WORK INSTRUCTION:
As the answer, set down the lines below from the one containing "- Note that" through the one containing "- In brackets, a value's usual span", exactly and inclusively, and no others.

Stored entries
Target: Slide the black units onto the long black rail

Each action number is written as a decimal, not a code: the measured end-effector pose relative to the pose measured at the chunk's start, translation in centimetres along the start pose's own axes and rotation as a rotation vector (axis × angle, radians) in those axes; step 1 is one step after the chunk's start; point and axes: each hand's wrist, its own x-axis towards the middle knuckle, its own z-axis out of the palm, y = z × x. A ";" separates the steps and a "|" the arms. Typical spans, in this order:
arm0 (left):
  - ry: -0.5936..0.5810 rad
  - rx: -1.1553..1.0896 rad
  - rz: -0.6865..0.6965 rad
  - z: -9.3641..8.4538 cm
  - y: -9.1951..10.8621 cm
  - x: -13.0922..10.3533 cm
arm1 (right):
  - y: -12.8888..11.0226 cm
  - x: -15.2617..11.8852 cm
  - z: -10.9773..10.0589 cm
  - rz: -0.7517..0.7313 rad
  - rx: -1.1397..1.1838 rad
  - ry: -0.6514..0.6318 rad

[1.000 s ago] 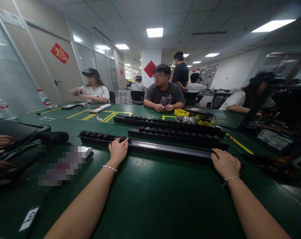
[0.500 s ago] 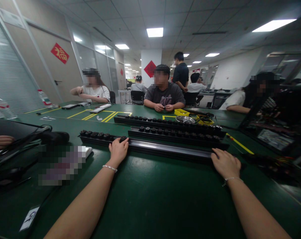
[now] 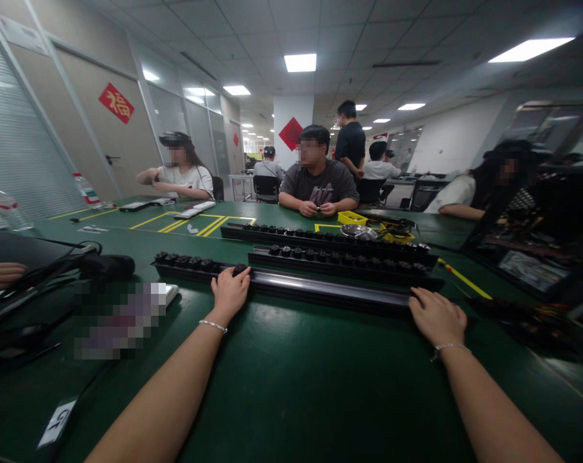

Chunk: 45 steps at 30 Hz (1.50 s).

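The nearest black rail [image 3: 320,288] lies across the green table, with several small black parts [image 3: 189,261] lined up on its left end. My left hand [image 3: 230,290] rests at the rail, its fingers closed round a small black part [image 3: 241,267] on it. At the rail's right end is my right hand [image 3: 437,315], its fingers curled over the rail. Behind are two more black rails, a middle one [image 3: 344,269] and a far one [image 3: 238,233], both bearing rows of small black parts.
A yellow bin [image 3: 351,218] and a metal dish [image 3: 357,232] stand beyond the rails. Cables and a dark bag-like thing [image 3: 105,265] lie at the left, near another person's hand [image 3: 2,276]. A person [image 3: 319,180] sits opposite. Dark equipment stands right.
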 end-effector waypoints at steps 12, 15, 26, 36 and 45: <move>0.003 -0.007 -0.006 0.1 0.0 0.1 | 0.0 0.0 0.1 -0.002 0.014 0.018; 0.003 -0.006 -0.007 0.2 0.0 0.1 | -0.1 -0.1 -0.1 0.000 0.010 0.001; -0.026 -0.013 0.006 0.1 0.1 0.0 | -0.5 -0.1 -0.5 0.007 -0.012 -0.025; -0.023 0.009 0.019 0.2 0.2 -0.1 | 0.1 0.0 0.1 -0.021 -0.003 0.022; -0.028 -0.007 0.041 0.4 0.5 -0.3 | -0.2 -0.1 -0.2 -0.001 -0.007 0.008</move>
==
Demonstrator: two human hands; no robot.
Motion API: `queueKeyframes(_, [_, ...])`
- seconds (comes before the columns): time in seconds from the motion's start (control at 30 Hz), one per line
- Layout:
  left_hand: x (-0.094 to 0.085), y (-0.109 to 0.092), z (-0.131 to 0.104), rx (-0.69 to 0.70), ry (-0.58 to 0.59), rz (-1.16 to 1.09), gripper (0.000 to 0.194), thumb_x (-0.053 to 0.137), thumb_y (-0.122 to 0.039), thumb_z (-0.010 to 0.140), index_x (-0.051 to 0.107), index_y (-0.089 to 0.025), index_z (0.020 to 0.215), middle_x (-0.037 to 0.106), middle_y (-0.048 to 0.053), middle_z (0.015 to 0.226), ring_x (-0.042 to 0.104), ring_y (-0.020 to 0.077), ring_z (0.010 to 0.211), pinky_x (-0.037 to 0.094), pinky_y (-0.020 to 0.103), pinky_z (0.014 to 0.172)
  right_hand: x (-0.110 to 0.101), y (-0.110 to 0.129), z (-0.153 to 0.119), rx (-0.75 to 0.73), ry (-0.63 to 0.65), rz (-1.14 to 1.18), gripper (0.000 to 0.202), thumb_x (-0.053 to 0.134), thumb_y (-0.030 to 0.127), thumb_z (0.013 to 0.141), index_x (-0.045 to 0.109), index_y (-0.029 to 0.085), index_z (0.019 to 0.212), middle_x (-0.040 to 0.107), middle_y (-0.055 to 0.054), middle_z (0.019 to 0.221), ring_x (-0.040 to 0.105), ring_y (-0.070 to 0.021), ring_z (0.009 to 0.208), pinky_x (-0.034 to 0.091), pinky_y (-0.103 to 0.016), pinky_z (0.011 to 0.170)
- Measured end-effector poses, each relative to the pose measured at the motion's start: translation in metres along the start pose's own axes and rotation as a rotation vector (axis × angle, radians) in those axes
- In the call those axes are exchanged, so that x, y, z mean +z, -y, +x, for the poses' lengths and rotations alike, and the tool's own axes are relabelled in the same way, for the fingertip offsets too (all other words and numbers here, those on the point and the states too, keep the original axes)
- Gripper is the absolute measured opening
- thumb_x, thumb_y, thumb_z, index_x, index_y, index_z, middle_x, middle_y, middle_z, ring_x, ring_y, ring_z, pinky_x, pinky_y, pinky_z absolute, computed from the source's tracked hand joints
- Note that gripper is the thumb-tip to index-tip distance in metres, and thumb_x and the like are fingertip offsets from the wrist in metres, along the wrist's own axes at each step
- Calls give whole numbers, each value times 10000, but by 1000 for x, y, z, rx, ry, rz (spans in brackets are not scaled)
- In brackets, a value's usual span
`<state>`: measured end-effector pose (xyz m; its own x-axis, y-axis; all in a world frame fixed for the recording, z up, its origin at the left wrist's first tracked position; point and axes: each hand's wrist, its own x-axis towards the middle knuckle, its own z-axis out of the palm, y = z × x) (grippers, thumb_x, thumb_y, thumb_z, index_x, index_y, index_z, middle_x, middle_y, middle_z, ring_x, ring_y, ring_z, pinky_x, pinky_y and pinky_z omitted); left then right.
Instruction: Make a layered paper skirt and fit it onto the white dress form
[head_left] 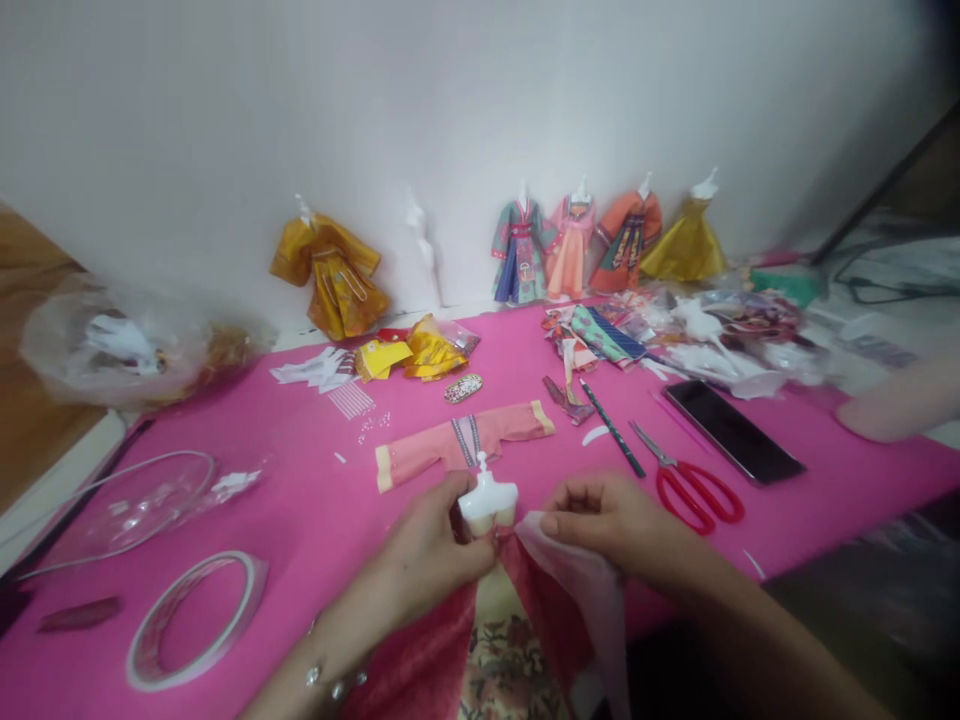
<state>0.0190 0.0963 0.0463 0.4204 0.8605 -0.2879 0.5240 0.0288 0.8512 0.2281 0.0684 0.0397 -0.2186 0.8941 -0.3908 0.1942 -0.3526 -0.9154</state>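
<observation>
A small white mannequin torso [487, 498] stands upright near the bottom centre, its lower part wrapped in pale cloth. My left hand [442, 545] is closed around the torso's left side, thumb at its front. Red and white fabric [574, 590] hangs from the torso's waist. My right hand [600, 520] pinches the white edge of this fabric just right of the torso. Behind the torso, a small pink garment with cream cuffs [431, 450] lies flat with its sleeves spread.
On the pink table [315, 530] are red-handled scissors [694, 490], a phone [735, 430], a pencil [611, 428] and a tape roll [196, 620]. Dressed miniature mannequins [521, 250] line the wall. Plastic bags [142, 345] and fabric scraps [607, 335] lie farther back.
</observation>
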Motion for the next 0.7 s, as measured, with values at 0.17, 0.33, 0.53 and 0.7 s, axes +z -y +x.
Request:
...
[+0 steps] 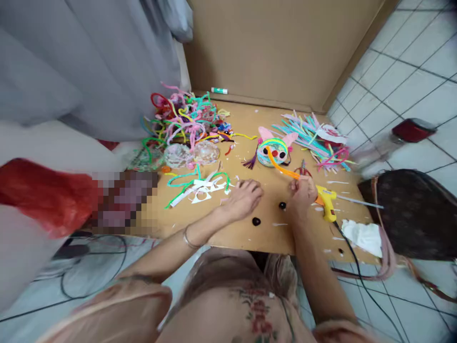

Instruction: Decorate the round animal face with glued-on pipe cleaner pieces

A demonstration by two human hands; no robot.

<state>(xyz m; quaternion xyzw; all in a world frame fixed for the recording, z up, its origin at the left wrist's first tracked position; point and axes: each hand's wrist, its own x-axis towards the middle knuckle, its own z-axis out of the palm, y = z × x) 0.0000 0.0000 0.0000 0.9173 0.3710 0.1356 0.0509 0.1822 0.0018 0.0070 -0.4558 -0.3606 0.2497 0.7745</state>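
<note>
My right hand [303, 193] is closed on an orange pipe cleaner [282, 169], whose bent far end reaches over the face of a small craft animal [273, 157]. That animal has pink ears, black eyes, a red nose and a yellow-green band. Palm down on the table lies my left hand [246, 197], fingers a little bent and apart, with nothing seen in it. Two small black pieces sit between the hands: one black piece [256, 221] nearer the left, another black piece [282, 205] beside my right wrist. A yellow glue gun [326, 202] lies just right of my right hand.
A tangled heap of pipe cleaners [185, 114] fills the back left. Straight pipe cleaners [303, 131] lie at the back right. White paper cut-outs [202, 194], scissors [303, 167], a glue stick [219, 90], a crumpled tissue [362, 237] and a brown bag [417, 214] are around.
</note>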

REPLY TO THE EXERCISE:
- Note that gripper is the thumb-tip to index-tip distance in metres, and thumb_x and the like are fingertip offsets from the wrist in metres, along the wrist's own axes at each step
- Calls give whole numbers, each value times 10000, but by 1000 for x, y, z, rx, ry, rz (spans in brackets are not scaled)
- In brackets, a value's usual span

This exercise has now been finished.